Would you return all of this data exactly, leaving nothing out?
START DATASET SECTION
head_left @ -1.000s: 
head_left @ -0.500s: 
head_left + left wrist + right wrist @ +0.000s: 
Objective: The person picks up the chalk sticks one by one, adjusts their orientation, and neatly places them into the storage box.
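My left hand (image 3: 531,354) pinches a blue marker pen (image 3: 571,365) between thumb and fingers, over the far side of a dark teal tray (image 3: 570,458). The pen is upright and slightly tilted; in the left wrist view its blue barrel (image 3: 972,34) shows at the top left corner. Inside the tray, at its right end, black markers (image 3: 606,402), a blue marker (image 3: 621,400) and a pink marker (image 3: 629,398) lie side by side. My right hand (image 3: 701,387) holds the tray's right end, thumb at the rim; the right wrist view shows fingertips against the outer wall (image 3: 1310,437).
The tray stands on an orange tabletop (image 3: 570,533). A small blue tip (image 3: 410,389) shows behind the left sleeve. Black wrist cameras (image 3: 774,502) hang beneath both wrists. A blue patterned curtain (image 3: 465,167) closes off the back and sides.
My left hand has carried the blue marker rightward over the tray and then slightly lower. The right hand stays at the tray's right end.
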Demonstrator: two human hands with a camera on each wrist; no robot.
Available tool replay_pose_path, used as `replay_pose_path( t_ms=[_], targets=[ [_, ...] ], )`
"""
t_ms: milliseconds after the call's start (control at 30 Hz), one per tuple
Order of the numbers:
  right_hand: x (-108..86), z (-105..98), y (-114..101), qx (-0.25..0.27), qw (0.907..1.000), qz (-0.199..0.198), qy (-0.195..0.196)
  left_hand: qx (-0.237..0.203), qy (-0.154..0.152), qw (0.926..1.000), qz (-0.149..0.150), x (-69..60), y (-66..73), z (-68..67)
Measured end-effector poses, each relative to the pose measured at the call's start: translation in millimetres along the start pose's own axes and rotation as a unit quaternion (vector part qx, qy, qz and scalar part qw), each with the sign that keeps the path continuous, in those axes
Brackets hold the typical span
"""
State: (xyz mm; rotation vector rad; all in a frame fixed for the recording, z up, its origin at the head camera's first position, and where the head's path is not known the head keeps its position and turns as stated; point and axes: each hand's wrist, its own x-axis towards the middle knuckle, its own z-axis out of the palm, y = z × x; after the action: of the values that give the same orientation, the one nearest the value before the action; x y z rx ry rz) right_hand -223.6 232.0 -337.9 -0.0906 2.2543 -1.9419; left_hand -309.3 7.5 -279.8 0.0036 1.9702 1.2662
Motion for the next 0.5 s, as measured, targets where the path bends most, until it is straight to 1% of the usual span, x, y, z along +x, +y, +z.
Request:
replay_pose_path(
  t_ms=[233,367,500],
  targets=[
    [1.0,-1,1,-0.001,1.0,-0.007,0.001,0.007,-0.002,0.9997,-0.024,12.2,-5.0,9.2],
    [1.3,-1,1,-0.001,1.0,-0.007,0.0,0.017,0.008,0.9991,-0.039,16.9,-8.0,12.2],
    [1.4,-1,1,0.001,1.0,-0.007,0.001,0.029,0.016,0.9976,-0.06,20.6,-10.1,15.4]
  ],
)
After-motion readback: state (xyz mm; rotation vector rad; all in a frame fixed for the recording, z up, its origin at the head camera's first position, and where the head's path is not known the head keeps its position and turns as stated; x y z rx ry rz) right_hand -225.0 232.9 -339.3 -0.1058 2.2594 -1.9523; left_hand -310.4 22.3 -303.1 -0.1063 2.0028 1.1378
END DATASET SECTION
- _RESPONSE_
head_left @ -1.000s: 
head_left @ -0.500s: 
head_left + left wrist + right wrist @ +0.000s: 
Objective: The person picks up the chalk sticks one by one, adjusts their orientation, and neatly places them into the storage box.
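My left hand (image 3: 531,354) pinches a blue marker pen (image 3: 571,365) between thumb and fingers, over the far side of a dark teal tray (image 3: 570,458). The pen is upright and slightly tilted; in the left wrist view its blue barrel (image 3: 972,34) shows at the top left corner. Inside the tray, at its right end, black markers (image 3: 606,402), a blue marker (image 3: 621,400) and a pink marker (image 3: 629,398) lie side by side. My right hand (image 3: 701,387) holds the tray's right end, thumb at the rim; the right wrist view shows fingertips against the outer wall (image 3: 1310,437).
The tray stands on an orange tabletop (image 3: 570,533). A small blue tip (image 3: 410,389) shows behind the left sleeve. Black wrist cameras (image 3: 774,502) hang beneath both wrists. A blue patterned curtain (image 3: 465,167) closes off the back and sides.
My left hand has carried the blue marker rightward over the tray and then slightly lower. The right hand stays at the tray's right end.
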Demonstrator: two human hands with a camera on each wrist; no robot.
Available tool replay_pose_path, used as `replay_pose_path( t_ms=[_], targets=[ [_, ...] ], )`
"""
t_ms: milliseconds after the call's start (control at 30 Hz), one per tuple
Order of the numbers:
  right_hand: x (-108..86), z (-105..98), y (-114..101), qx (-0.25..0.27), qw (0.907..1.000), qz (-0.199..0.198), qy (-0.195..0.196)
  left_hand: qx (-0.237..0.203), qy (-0.154..0.152), qw (0.926..1.000), qz (-0.149..0.150), x (-69..60), y (-66..73), z (-68..67)
Measured end-effector poses, each relative to the pose measured at the call's start: translation in millimetres along the start pose's own axes and rotation as a unit quaternion (vector part qx, qy, qz and scalar part qw), each with the sign that keeps the path continuous, in those axes
Brackets hold the typical span
"""
State: (xyz mm; rotation vector rad; all in a frame fixed for the recording, z up, its origin at the head camera's first position, and where the head's path is not known the head keeps its position and turns as stated; point and axes: each hand's wrist, its own x-axis towards the middle knuckle, its own z-axis out of the palm, y = z × x; after the action: of the values that give the same orientation, the one nearest the value before the action; x y z rx ry rz) right_hand -223.6 232.0 -337.9 -0.0906 2.2543 -1.9419; left_hand -309.3 7.5 -279.8 0.0036 1.9702 1.2662
Motion for the next 0.5 s, as measured, targets where the path bends most, until it is straight to 1% of the usual span, x, y, z along +x, +y, +z.
Request:
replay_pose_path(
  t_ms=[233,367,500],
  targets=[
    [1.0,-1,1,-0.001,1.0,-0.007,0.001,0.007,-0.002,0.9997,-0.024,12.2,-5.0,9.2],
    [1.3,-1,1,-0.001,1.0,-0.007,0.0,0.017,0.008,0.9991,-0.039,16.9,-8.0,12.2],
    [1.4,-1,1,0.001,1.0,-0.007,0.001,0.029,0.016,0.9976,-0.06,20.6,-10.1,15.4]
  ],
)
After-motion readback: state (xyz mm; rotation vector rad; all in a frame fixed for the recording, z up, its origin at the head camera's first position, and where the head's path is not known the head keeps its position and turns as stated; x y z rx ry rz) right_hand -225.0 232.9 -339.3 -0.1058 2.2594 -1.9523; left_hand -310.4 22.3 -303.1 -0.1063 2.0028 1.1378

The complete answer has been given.